Вот ты идешь по темным улицам, спокойный, как неопознанный убийца, и все твои следы заметает за тобою черный плащ, а свежий зимний воздух холодит тебе веки. Встречные египтяне искоса поглядывают в твою сторону, они не знают, улыбаться им при твоем появлении или пугаться. Чувство неопределенности овладевает ими в первый же день карнавала — как это все понимать? Ты проходишь мимо и посылаешь им горящий взгляд из-под низко надвинутого капюшона и радуешься, видя, как они вздрагивают и отворачивают лица. Другие домино, во всем тебе подобные, выходят из-за каждого угла, смеются, поют на ходу, поспешая на праздник — в особняк или в ночной клуб по соседству.
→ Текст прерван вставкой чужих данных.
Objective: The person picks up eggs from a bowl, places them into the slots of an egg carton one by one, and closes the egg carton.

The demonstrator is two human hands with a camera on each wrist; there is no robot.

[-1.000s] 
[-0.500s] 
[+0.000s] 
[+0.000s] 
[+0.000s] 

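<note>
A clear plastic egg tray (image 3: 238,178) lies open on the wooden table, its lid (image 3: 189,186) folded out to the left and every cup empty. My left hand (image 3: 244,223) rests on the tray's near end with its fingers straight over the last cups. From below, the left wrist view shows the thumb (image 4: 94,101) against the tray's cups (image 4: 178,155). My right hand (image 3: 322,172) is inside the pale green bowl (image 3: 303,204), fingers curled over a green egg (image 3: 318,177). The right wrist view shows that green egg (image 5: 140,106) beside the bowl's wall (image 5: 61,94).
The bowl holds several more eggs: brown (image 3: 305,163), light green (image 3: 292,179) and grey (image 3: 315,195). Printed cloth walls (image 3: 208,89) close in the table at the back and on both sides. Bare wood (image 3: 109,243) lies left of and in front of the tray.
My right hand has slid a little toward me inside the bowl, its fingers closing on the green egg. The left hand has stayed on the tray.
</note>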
По дороге к Червони, петляя по узким улочкам возле греческой патриархии, думаешь о других карнавалах, может быть, даже в других городах, но с тем же градусом веселья и безумия, с тем же великим даром безличия. О странных происшествиях, когда-то приключившихся с тобой. На одном из углов рю Барту в прошлом году — звук бегущих ног за спиной и оклик. Человек в домино выхватывает кинжал и, приставив его тебе к горлу, кричит, как раненое животное: «Элен, если ты и на этот раз попытаешься удрать от меня, клянусь тебе, я убью…» — и слова умирают, не успев родиться, когда ты снимаешь маску; он бормочет, заикаясь, извинения, поворачивает прочь и, вдруг взорвавшись рыданиями, бросается грудью о чугунную ограду. Элен уже исчезла, и всю оставшуюся ночь ему искать ее, искать!
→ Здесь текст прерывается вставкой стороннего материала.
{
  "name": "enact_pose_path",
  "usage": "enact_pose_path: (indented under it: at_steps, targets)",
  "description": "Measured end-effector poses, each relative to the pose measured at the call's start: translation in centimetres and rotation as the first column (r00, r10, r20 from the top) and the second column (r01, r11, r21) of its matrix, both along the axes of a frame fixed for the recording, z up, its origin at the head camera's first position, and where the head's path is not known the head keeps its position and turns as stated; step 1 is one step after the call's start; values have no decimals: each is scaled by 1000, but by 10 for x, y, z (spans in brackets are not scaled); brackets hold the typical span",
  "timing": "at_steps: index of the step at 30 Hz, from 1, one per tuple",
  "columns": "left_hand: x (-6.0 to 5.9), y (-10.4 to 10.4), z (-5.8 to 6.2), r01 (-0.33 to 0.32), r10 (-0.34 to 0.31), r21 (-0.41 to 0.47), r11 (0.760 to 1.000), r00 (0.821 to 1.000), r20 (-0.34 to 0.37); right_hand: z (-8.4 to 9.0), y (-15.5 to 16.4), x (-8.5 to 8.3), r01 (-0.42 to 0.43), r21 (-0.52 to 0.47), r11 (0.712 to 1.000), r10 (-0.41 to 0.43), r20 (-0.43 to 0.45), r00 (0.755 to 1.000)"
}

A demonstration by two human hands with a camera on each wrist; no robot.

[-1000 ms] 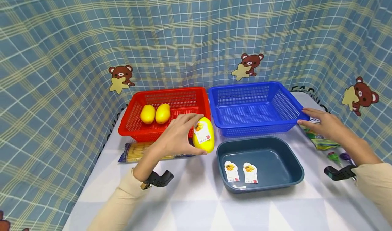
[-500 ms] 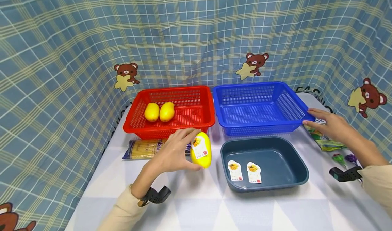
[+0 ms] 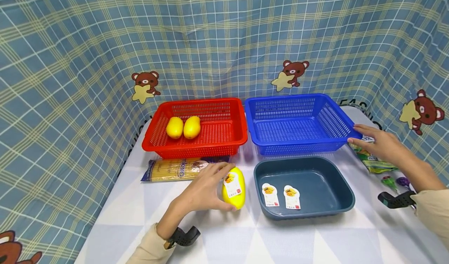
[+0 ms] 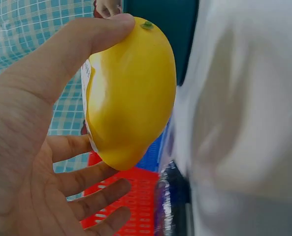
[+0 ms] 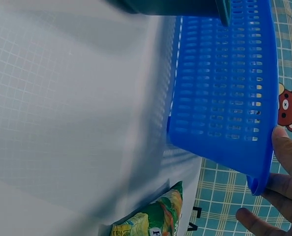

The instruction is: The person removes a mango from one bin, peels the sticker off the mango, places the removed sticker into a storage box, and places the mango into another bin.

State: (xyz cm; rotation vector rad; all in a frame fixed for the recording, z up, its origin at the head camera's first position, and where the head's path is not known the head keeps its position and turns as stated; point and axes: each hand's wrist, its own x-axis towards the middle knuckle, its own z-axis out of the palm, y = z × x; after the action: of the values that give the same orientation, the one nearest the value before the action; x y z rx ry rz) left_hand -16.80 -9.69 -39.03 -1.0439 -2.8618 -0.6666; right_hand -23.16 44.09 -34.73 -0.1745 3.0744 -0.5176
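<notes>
The yellow mango (image 3: 234,188) with a white label sits in the left hand (image 3: 205,190), its fingers (image 3: 216,169) curled over the top and the thumb pressed against its underside, low over the table (image 3: 224,236) just to the left of the dark teal tray (image 3: 345,194). In the left wrist view the mango (image 4: 131,98) rests between the thumb and the loosely spread fingers (image 4: 94,194) below it. Two more white labels (image 3: 280,196) lie flat inside the tray, to the right of those fingers. Just beyond the fingertips a packet of spaghetti (image 3: 179,168) lies along the front of the red basket (image 3: 224,137), which holds two bare mangoes (image 3: 183,127) side by side in its far left part. Across the table, the right hand (image 3: 380,143) rests at the near right corner of the blue basket (image 3: 298,124), its fingers (image 3: 357,128) fairly straight and touching the rim; the right wrist view shows the thumb on the rim (image 5: 264,177) and fingers (image 5: 256,221) under it. Beneath that hand lies a green snack bag (image 3: 373,163), with small green and purple things (image 3: 394,181) nearer the wrist, too small to tell.
</notes>
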Motion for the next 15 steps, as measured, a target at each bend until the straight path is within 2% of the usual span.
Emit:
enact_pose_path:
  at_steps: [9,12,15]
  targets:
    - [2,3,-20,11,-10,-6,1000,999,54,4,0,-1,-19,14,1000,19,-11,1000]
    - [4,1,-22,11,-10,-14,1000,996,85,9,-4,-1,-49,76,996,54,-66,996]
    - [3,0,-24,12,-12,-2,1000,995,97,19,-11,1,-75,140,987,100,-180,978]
В подворотне в колдовском полусвете тусклого уличного фонаря сцепились две фигуры в черном — в молчаливой, жуткой, яростной схватке. Вот — упали, перекатились из темноты в пятно света, затем обратно во тьму. И ни слова, ни звука. На Этуаль висит на балке человек со сломанной шеей; но ты подходишь ближе, и — это всего лишь домино зацепили за гвоздь. Господи, как странно: чтоб получить свободу от греха, мы выбрали самый характерный символ Инквизитора, плащ и капюшон испанской инквизиции.

Но не все наденут домино — кто-то из суеверия, кто-то просто оттого, что в переполненных комнатах в домино жарко. На улицах Города будет много пастушек и арлекинов, Антониев и Клеопатр, будут толпы Александров. И, пройдя через чугунные ворота фамильного особняка Червони, показав билет привратнику, окунувшись в тепло, и свет, и хмель, ты увидишь, силуэтами на темном фоне, очертания знакомых — хорошо и не очень — фигур, тех, кто внушает радость, и тех, кто внушает страх, преображенными в шутов и клоунов или закутанными в черное бархатное Ничто, — в едином адском хороводе, редкостном, беспорядочном, веселом.
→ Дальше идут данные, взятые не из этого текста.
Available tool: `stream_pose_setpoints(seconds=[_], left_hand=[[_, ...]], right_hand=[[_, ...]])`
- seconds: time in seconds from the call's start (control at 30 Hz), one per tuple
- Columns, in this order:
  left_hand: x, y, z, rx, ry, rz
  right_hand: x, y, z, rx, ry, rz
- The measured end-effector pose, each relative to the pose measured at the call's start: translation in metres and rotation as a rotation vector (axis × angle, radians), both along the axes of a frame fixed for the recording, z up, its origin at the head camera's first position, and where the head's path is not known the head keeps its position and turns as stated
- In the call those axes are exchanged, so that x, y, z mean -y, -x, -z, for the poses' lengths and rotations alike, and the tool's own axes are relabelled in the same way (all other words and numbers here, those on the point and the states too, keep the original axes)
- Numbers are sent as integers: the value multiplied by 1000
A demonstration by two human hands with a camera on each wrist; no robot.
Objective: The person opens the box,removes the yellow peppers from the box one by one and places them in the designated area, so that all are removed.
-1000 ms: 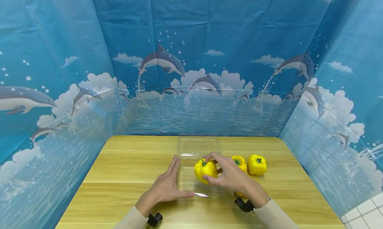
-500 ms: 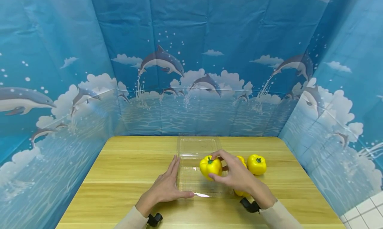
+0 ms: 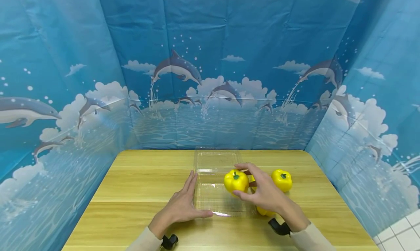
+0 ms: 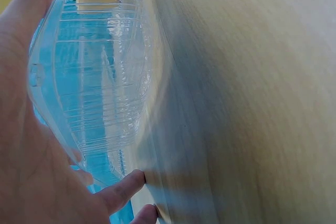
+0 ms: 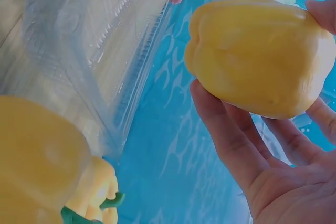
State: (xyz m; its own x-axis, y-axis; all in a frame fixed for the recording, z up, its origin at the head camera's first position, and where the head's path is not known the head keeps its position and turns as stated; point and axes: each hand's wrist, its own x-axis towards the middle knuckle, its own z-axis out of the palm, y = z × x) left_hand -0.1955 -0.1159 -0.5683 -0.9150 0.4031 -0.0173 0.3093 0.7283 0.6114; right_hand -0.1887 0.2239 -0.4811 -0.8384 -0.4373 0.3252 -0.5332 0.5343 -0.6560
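My right hand (image 3: 266, 192) holds a yellow bell pepper (image 3: 235, 181) between thumb and fingers, above the right part of a clear plastic clamshell box (image 3: 216, 200). In the right wrist view, the pepper (image 5: 257, 56) is lifted, apart from the box wall (image 5: 79, 66). My left hand (image 3: 182, 206) rests at the box's near left corner, thumb along the front edge and straight fingers beside the left side. From the left wrist, the thumb lies by the box's rim (image 4: 44, 66) while two fingertips touch the tabletop. The box's lid (image 3: 217, 159) lies folded back, away from me.
Right of the box, a yellow pepper (image 3: 282, 180) stands on the wooden table (image 3: 137, 185). Another pepper (image 3: 265, 211) is partly covered by my right wrist, and one more (image 3: 252, 182) shows behind my fingers. A dolphin-print curtain (image 3: 210, 127) surrounds the table's back and sides.
My right hand has moved to the right with the pepper, from over the middle of the box toward its right side. The pepper's stem end has turned somewhat. My left hand has stayed still.
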Motion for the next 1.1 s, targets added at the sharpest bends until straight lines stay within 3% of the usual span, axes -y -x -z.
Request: stream_pose_setpoints(seconds=[0.33, 1.1], left_hand=[[-1, -1, 0, -2, 5, -3], [0, 0, 2, -7, 17, 8]], right_hand=[[-8, -6, -1, -63, 1, 18], [-33, -14, -1, -53, 46, 114]])
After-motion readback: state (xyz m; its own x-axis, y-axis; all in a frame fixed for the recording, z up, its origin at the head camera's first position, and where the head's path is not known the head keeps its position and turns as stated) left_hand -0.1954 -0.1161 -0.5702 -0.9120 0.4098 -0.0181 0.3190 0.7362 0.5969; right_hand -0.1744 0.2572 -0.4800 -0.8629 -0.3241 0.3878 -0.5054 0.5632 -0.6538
Как наркотик из шприца, в потолок брызжет смех и летает потом по комнатам пухом из разодранной перины. Два струнных бэнда, придавленные весом голосов, работают в коротком задыхающемся ритме джаза — как равномерно пульсирующего воздушного насоса. Разбросанные тысячами в бальных залах гудки и пищалки — наступишь: пищит — заглушают, рвут на части музыку, и тугой совокупный вес цветных полосок серпантина уже давит на плечи танцующих, словно колышутся водоросли у берегов тропического острова, прилепившись к гранитным клыкам скал, и беспорядочная вьюга танца наметает на вощеном полу сугробы резаной бумаги — по колено глубиной.